Chad Morrison with Alberta Wildfire said firefighters have held the line against the fire better than they expected in Fort McMurray.
The weather was also changing and below seasonal temperatures will help firefighters who have been battling the blaze since May 1, he said.
The wildfire did not grow to the size that was expected on Saturday, Morrison said. It covered an area of about 1,600 square kilometres on Sunday and was 30 to 40 kilometres from the Saskatchewan-Alberta boundary.
For the first time since the evacuation began, Morrison expressed a note of optimism in the battle.
“For us, this is great firefighting weather. We can really get in there and really get a handle on this fire and really get a death grip on it,” he said.
“For the wildfire stuff, out in the forested area, that’s going to take us a long time to clean up. But I feel very buoyed and happy that we are making great progress, especially in the community.”

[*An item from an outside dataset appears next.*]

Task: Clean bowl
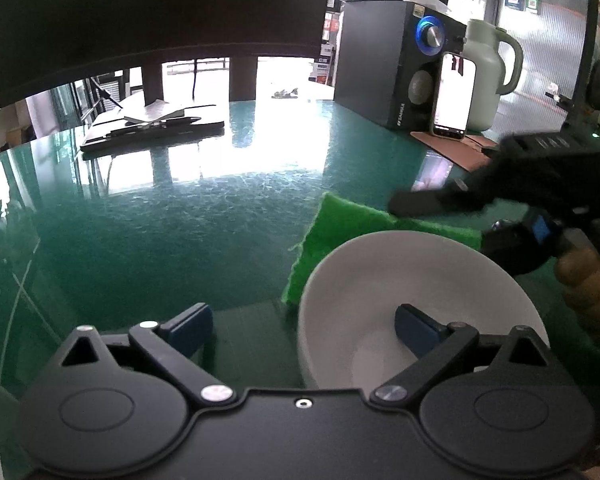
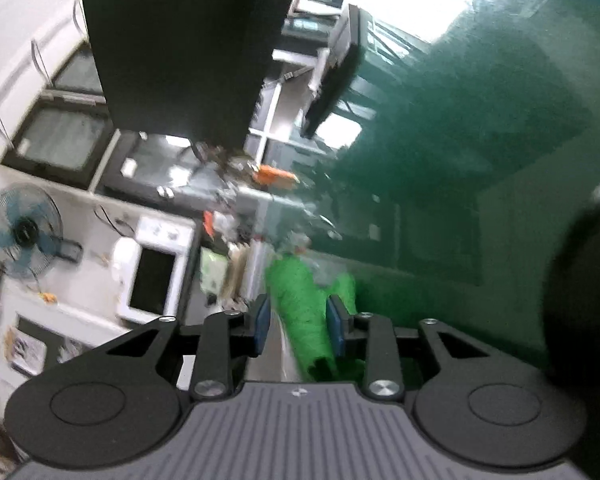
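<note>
Left wrist: white bowl (image 1: 412, 300) looks clean; left tongs (image 1: 304, 326) wide, right tongs (image 2: 300, 320) holding green cloth (image 2: 304, 312).

A glossy green worktop (image 1: 180, 208) mirrors bright window light. At upper right of the left wrist view, a black speaker (image 1: 396, 68) with a blue-lit knob stands beside a pale green jug (image 1: 496, 68); a phone (image 1: 452, 96) with a lit screen leans against the speaker, on brown cardboard (image 1: 456, 148). At upper left, open papers (image 1: 156, 112) lie on a flat dark tray (image 1: 152, 136). In the tilted, blurred right wrist view, a wall fan (image 2: 22, 232) hangs at left beside a white microwave (image 2: 156, 272).
</note>
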`<state>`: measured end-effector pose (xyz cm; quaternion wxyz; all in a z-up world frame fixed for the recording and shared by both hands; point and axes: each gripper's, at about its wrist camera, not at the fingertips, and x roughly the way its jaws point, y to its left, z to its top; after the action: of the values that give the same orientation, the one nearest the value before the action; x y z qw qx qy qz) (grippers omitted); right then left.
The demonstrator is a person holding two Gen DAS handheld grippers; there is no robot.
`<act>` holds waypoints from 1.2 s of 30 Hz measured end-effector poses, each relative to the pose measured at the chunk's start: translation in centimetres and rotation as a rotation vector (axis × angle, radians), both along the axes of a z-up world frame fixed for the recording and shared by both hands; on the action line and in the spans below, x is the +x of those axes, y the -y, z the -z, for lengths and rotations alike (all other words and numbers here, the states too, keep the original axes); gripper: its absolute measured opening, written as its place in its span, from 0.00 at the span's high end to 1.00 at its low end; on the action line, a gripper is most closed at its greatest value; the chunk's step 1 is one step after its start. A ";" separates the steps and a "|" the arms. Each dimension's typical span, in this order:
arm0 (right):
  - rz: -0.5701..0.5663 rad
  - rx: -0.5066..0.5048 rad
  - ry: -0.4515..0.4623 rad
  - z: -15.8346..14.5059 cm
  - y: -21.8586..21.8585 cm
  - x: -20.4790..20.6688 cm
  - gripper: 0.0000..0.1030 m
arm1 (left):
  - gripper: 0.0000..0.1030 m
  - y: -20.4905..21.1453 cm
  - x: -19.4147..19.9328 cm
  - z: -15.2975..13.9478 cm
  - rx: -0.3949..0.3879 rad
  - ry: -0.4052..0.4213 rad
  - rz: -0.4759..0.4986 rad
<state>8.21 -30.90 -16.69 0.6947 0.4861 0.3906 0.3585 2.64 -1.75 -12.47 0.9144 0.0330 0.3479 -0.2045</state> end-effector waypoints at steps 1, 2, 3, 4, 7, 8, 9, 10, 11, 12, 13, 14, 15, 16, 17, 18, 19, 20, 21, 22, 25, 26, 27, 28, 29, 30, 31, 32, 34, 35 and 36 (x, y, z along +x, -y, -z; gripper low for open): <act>0.022 -0.015 0.022 -0.3 -0.2 0.1 0.70 | 0.05 -0.1 0.0 0.0 -0.001 0.001 -0.006; 0.062 -0.049 0.072 -1.1 -0.8 0.2 0.72 | 0.05 -0.4 0.1 0.0 -0.002 0.003 -0.016; 0.086 -0.079 0.119 -1.7 -1.5 0.2 0.78 | 0.05 -0.7 0.3 0.0 -0.003 0.002 -0.028; 0.094 -0.103 0.156 -2.2 -2.4 0.2 0.79 | 0.05 -0.8 0.4 0.0 -0.004 0.001 -0.033; 0.076 -0.184 0.256 -3.5 -5.8 -0.1 0.82 | 0.05 -1.4 0.9 0.0 -0.001 -0.001 -0.046; 0.057 -0.224 0.304 -4.0 -7.4 -0.3 0.82 | 0.05 -1.7 1.1 -0.1 0.001 -0.002 -0.045; 0.053 -0.249 0.348 -4.5 -8.3 -0.5 0.82 | 0.05 -1.8 1.2 -0.1 0.001 -0.002 -0.046; 0.052 -0.269 0.381 -4.8 -8.8 -0.5 0.82 | 0.05 -1.9 1.2 -0.1 0.001 -0.002 -0.048; 0.053 -0.301 0.437 -5.3 -9.2 -0.6 0.82 | 0.05 -1.9 1.3 -0.1 0.001 -0.001 -0.049; 0.065 -0.319 0.484 -5.5 -9.1 -0.6 0.80 | 0.05 -2.0 1.2 -0.1 0.000 0.000 -0.050; 0.085 -0.317 0.515 -5.5 -8.6 -0.5 0.79 | 0.05 -2.0 1.2 -0.1 -0.002 0.002 -0.051; 0.112 -0.315 0.546 -5.4 -7.9 -0.4 0.79 | 0.05 -2.0 1.1 -0.1 -0.003 0.004 -0.052; 0.159 -0.312 0.569 -5.2 -6.7 -0.1 0.79 | 0.05 -1.9 1.1 -0.1 -0.005 0.006 -0.054; 0.208 -0.310 0.570 -5.1 -5.5 0.4 0.79 | 0.05 -1.9 1.1 -0.1 -0.006 0.007 -0.055; 0.256 -0.307 0.571 -4.9 -4.4 0.9 0.79 | 0.05 -1.9 1.1 -0.1 -0.008 0.008 -0.056; 0.297 -0.304 0.569 -4.7 -3.3 1.3 0.79 | 0.05 -1.9 1.0 -0.1 -0.008 0.008 -0.057; 0.328 -0.306 0.561 -4.5 -2.4 1.5 0.79 | 0.05 -1.9 1.0 -0.1 -0.009 0.009 -0.058; 0.391 -0.329 0.557 -4.4 -1.1 1.7 0.79 | 0.05 -1.9 1.0 -0.1 -0.009 0.009 -0.058; 0.445 -0.353 0.557 -4.3 0.0 1.7 0.79 | 0.05 -1.9 1.0 -0.1 -0.010 0.010 -0.059; 0.491 -0.397 0.578 -4.5 0.4 1.3 0.79 | 0.05 -1.9 1.0 -0.1 -0.011 0.011 -0.061; 0.650 -0.522 0.672 -5.5 2.0 -1.0 0.77 | 0.05 -1.8 1.0 -0.1 -0.011 0.012 -0.057; 0.628 -0.508 0.665 -5.8 2.2 -1.2 0.77 | 0.05 -1.8 1.0 0.0 -0.010 0.012 -0.054; 0.607 -0.494 0.657 -5.9 2.4 -1.3 0.77 | 0.05 -1.8 1.0 0.0 -0.007 0.012 -0.050; 0.573 -0.483 0.642 -6.0 2.1 -1.1 0.74 | 0.05 -1.7 1.1 0.0 -0.005 0.012 -0.047; 0.512 -0.474 0.621 -6.1 1.5 -0.7 0.69 | 0.05 -1.7 1.0 0.0 -0.004 0.012 -0.046; 0.472 -0.474 0.619 -6.1 1.0 -0.5 0.68 | 0.05 -1.7 1.0 0.0 -0.004 0.011 -0.046; 0.432 -0.467 0.616 -6.0 0.7 -0.3 0.68 | 0.05 -1.7 1.0 0.0 -0.005 0.012 -0.046; 0.367 -0.446 0.607 -5.9 0.2 -0.1 0.69 | 0.05 -1.7 1.0 0.0 -0.005 0.012 -0.047; 0.284 -0.420 0.585 -6.0 -0.3 0.4 0.81 | 0.05 -1.7 1.0 0.0 -0.005 0.012 -0.050; 0.249 -0.414 0.559 -6.0 -0.2 0.5 0.91 | 0.06 -1.7 0.9 0.0 -0.005 0.012 -0.052; 0.233 -0.409 0.524 -6.0 0.2 0.5 0.95 | 0.07 -1.7 0.9 0.0 -0.005 0.012 -0.053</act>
<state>8.72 -31.14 -10.70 0.8905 0.2697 0.2046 0.3039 3.54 -0.01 -12.43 0.9216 0.0226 0.3426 -0.1808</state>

All the evacuees who fled Fort McMurray to the north of the city have been successfully transported to communities south of the blaze.
As of Sunday morning, Notley said none of the thousands of people who made their way out of Fort McMurray to oilsands work camps were left in that area. In addition to using airplanes, the government began moving people out of the work camps by road on Friday along Highway 63, the only route through the city.
Notley was also scheduled to meet leaders from the province’s oil industry on Tuesday to discuss the state of their operations and a timeline for restarting them.
Syncrude and Suncor facilities north of Fort McMurray were evacuated but Morrison said the fire did not reach them.
Notley also thanked Canadian National for reacting quickly to get potentially hazardous and flammable rail cars removed from the area.
“That was quick and critical work that save us from any repetition of the tragedy at Lac-Megantic,” she said.
Federal Public Safety Minister Ralph Goodale visited an evacuation centre on Sunday in Edmonton.
He told reporters that the dry conditions stretching from Quebec to British Columbia have already led to a number of wildfires early in the season.
“This is potentially a very long and difficult problem, not just for Albertans but for all Canadians this summer,” he said.
And while the situation in Fort McMurray improved Sunday, Goodale cautioned that it still has a tough road ahead.
“Because of the weather in the last few hours and the weather forecast going forward, it would appear that the situation is moderating, perhaps a bit,” he said.
“We may be turning a corner but, quite frankly, it’s too early to celebrate. There’s still a tremendous amount that needs to be done.”